**Work instruction**
Without the images, write out the whole listing exactly.

**Dataset excerpt**
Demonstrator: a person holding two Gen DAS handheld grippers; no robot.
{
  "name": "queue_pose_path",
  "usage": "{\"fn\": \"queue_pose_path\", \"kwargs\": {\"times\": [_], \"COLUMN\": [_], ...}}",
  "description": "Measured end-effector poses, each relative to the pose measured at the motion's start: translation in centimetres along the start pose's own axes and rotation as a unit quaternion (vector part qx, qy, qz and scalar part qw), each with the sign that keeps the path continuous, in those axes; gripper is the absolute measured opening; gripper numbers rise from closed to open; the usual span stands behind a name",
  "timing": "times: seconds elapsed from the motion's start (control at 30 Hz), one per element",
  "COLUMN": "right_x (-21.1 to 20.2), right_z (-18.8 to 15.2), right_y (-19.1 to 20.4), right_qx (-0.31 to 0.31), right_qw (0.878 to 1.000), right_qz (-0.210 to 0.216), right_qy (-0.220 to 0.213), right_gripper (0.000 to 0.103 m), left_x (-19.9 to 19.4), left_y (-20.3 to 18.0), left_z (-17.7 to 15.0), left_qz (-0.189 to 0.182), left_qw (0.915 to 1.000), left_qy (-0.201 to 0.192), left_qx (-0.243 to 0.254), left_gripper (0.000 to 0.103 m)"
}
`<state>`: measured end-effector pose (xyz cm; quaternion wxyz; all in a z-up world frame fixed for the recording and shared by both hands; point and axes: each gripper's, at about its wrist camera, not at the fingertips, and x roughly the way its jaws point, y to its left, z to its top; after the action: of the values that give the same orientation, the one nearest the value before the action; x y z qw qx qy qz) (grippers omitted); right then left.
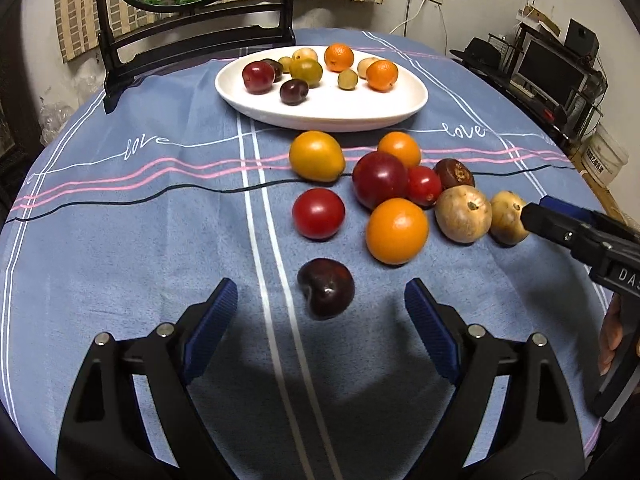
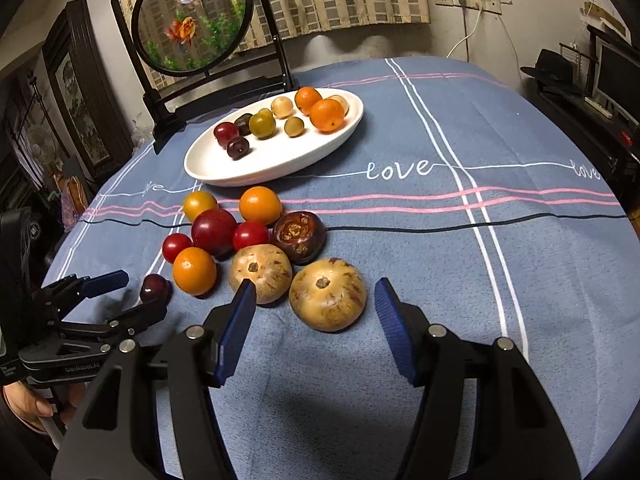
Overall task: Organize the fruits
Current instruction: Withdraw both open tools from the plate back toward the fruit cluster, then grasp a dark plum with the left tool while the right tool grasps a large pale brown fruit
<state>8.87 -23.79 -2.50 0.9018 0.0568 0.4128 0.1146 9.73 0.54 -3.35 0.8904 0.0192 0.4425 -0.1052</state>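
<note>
Two gripper sets gaping, empty, left gripper (image 1: 320, 312), right gripper (image 2: 316, 304), ten loose fruits, nine plated.

The left tongs (image 1: 320, 316) are matte black plastic arms shaped like long triangles with cut-out windows, silver round pivot pins at the joints, and ribbed blue pads (image 1: 216, 320) on the fingers. The right tongs (image 2: 316, 320) match them. White lettering marks the black bodies.
</note>
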Motion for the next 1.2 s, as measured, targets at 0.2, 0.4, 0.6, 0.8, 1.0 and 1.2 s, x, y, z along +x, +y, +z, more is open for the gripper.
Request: {"fn": "queue_pose_path", "kwargs": {"times": [0.2,0.4,0.6,0.8,1.0,1.2], "right_x": [0.0,0.2,0.2,0.5,0.5,1.4], "right_z": [0.0,-0.2,-0.3,-0.3,-0.3,-0.8], "right_y": [-1.1,-0.8,-0.7,-0.5,0.0,0.4], "right_qx": [0.022,0.017,0.015,0.012,-0.021,-0.075], "right_qw": [1.0,1.0,1.0,1.0,0.999,0.994], "right_qz": [-0.001,0.002,0.004,0.003,-0.031,-0.059], "right_qy": [-0.006,-0.001,0.0,0.007,0.015,0.051], "right_gripper": [0.062,0.062,0.062,0.062,0.062,0.062], "left_x": [0.9,0.9,1.1,0.7,0.2,0.4], "left_y": [0.1,0.3,0.4,0.2,0.7,0.9], "left_z": [-0.4,-0.3,-0.2,-0.2,-0.1,-0.2], "left_qz": [-0.007,-0.003,0.019,0.011,-0.013,-0.027], "left_qw": [0.9998,0.9999,0.9998,0.9999,0.9997,0.9995], "left_qy": [0.02,0.013,0.008,-0.007,-0.017,-0.011], "left_qx": [-0.001,-0.001,0.004,0.006,-0.008,-0.012], "left_gripper": [0.087,0.077,0.053,0.031,0.031,0.031]}}
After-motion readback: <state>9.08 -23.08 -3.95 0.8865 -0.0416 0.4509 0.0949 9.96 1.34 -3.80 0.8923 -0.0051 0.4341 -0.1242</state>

**Answer to the exercise**
Demonstrator: a person holding two Gen DAS handheld grippers; no robot.
{
  "name": "queue_pose_path",
  "usage": "{\"fn\": \"queue_pose_path\", \"kwargs\": {\"times\": [_], \"COLUMN\": [_], ...}}",
  "description": "Measured end-effector poses, each relative to the pose measured at the motion's start: translation in centimetres along the start pose's own axes and rotation as a unit quaternion (vector part qx, qy, qz and scalar part qw), each with the sign that keeps the path continuous, in those axes; gripper is the absolute measured opening; gripper numbers rise from closed to open; the usual span stands behind a name",
  "timing": "times: seconds elapsed from the motion's start (control at 30 Hz), one per element",
  "COLUMN": "right_x (-21.1 to 20.2), right_z (-18.8 to 15.2), right_y (-19.1 to 20.4), right_qx (-0.31 to 0.31), right_qw (0.878 to 1.000), right_qz (-0.210 to 0.216), right_qy (-0.220 to 0.213), right_gripper (0.000 to 0.103 m), left_x (-19.9 to 19.4), left_y (-20.3 to 18.0), left_z (-17.7 to 15.0), left_qz (-0.189 to 0.182), left_qw (0.915 to 1.000), left_qy (-0.201 to 0.192), left_qx (-0.243 to 0.254), left_gripper (0.000 to 0.103 m)"
}
`<state>`: measured end-effector pose (xyz cm; quaternion wxyz; all in a z-up world frame fixed for the recording and shared by both hands; point and axes: each gripper's, at about its wrist camera, not at the fingertips, and x roughly the way its jaws point, y to its left, z to its top; after the action: of the values that give the same orientation, the one nearest the value before the action; x y z qw qx qy qz) (grippers omitted); right then left.
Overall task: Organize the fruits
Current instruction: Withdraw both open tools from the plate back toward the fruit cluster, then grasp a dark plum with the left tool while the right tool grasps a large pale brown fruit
<state>8.87 -23.79 -2.50 0.9018 0.0568 0.4128 0.1146 9.73 0.54 -3.35 0.8904 0.0192 0.4425 -0.1052</state>
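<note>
Two gripper sets gaping, empty, left gripper (image 1: 320, 312), right gripper (image 2: 316, 304), ten loose fruits, nine plated.

The left tongs (image 1: 320, 316) are matte black plastic arms shaped like long triangles with cut-out windows, silver round pivot pins at the joints, and ribbed blue pads (image 1: 216, 320) on the fingers. The right tongs (image 2: 316, 320) match them. White lettering marks the black bodies.
</note>
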Motion for the next 1.2 s, as measured, targets at 0.2, 0.4, 0.6, 0.8, 1.0 and 1.2 s, x, y, z along +x, +y, +z, more is open for the gripper.
Request: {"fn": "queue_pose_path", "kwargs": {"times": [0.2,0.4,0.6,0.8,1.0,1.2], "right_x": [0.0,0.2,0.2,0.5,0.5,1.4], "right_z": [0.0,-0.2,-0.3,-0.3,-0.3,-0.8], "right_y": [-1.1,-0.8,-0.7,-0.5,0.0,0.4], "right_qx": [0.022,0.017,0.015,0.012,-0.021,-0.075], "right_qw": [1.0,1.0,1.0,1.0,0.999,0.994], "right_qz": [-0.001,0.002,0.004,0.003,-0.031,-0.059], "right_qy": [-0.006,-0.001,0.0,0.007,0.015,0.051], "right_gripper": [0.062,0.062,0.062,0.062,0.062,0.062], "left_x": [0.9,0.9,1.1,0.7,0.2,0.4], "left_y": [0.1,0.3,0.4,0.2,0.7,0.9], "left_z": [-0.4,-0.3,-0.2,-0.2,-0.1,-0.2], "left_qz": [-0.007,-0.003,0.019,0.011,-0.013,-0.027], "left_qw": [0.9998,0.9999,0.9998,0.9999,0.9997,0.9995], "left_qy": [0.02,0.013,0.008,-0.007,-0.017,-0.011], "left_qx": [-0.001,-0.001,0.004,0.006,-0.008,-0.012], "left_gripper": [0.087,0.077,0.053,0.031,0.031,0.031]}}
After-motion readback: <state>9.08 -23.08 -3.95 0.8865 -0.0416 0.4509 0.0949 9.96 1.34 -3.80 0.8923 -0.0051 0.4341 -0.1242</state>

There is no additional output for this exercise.